I've always been a multi-genre artist, and maybe that's my strength. I don't belong to any one box. I explore how different genres emerge through me and how I can document them. This time it came out as icaro-inspired music, but it is still me—my curiosity, my sense of sound, my need to record life as it passes. I love field recordings. Constantly capturing, always documenting. I live as a recording artist. Icaromancer is just one arc in that process, a journey in itself, a collection of intimate recordings caught over decades, that flow together into something bigger.

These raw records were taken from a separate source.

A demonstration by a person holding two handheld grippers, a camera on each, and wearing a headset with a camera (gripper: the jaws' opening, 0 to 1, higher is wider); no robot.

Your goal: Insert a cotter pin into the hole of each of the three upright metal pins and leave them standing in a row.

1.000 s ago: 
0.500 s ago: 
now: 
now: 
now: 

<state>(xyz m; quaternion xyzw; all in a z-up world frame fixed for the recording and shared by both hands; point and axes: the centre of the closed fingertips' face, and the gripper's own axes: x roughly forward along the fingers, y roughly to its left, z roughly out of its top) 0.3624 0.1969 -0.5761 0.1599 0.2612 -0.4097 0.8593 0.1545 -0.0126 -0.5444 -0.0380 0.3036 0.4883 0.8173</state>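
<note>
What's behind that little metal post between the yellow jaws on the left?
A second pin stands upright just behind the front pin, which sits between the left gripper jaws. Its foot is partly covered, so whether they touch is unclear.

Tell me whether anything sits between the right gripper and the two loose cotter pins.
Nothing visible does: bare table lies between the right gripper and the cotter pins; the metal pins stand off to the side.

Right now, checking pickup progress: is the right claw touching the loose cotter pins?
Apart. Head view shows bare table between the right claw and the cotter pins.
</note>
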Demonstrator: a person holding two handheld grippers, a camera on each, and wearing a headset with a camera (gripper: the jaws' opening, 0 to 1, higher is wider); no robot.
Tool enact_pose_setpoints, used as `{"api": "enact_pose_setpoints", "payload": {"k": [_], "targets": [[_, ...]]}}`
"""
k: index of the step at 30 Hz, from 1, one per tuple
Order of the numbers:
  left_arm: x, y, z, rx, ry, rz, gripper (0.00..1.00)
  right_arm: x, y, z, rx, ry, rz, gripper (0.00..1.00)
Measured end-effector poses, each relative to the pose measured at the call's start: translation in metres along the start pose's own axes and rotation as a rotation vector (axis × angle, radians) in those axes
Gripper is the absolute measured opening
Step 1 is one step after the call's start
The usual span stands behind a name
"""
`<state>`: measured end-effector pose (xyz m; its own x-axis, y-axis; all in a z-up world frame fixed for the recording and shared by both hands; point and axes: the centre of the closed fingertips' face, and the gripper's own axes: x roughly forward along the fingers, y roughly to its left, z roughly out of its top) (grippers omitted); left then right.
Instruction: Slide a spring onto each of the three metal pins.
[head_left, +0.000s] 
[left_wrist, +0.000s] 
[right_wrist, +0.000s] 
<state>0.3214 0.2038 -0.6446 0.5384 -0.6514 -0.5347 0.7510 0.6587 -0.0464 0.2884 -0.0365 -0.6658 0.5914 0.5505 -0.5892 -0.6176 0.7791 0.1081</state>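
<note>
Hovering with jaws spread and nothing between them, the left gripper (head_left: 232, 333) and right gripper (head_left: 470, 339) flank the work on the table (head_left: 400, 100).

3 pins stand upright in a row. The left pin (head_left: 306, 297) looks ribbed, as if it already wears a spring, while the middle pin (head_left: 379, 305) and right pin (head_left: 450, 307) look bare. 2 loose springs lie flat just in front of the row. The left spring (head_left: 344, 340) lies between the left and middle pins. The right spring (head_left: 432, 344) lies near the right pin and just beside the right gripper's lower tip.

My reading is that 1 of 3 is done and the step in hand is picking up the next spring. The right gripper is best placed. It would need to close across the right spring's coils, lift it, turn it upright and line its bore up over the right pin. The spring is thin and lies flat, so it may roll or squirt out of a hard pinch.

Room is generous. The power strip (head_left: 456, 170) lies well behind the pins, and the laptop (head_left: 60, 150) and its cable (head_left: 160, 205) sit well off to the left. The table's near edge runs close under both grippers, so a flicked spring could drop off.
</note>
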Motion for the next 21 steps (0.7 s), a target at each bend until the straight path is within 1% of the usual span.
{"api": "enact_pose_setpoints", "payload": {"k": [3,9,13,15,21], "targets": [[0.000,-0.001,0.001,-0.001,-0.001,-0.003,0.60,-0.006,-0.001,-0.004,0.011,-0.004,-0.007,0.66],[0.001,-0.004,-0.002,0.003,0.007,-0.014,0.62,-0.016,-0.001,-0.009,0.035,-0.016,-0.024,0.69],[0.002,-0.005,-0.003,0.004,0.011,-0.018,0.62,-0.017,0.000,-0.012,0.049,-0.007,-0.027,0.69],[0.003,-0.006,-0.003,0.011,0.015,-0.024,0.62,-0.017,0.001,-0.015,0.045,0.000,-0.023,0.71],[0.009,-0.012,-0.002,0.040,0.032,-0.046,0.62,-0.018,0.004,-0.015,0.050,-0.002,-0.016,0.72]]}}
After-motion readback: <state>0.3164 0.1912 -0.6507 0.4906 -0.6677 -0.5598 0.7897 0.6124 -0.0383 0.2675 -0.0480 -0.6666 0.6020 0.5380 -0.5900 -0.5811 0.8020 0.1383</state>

I've been working on many albums over the years, and for whatever reason, many come to completion around the same time. I release in bursts, in bulk, outside of any normal cycle or pattern. That's just how I roll. I need to get the music out so I can move on to the next thing. This album belongs to that moment of release, of letting go, like how the Burning Man people say.
The arc of Icaromancer takes the listener through a journey of closeness and space. The music is intimate, sometimes reminding me of the tenderness and vulnerability of a Chet Baker ballad, but at the same time, it carries the ceremonial call-outs of the shamans. Simple riffs, played honestly, with a lo-fi patina that makes them breathe like living artifacts.
Artists I look to in this realm include the great Shipibo icaro singers like Guillermo Arévalo, ayahuasca healers from Pablo Amaringo's circle, and interpreters like Tito La Rosa, Mamer, and Luzmila Carpio. In the broader field of psychedelic folk, there are echoes of Moondog, Terry Riley, Gavin Bryars, Robbie Basho, Popol Vuh, Godspeed You Black Emperor, Six Organs of Admittance, and Natural Snow Buildings. Like them, I take music seriously—as medicine, as spirit, as truth. And sometimes not that seriously at all, and just to let it ride. Comfortable with duality.
John Coltrane once said, "just want to be as sincere as I can." That's the energy I tried to capture in this album. Every song is sincere. Every riff is a letter from the inside. Icaromancer is about presence and showing sides of myself I can't show in any other way, and letting those sides exist in sound.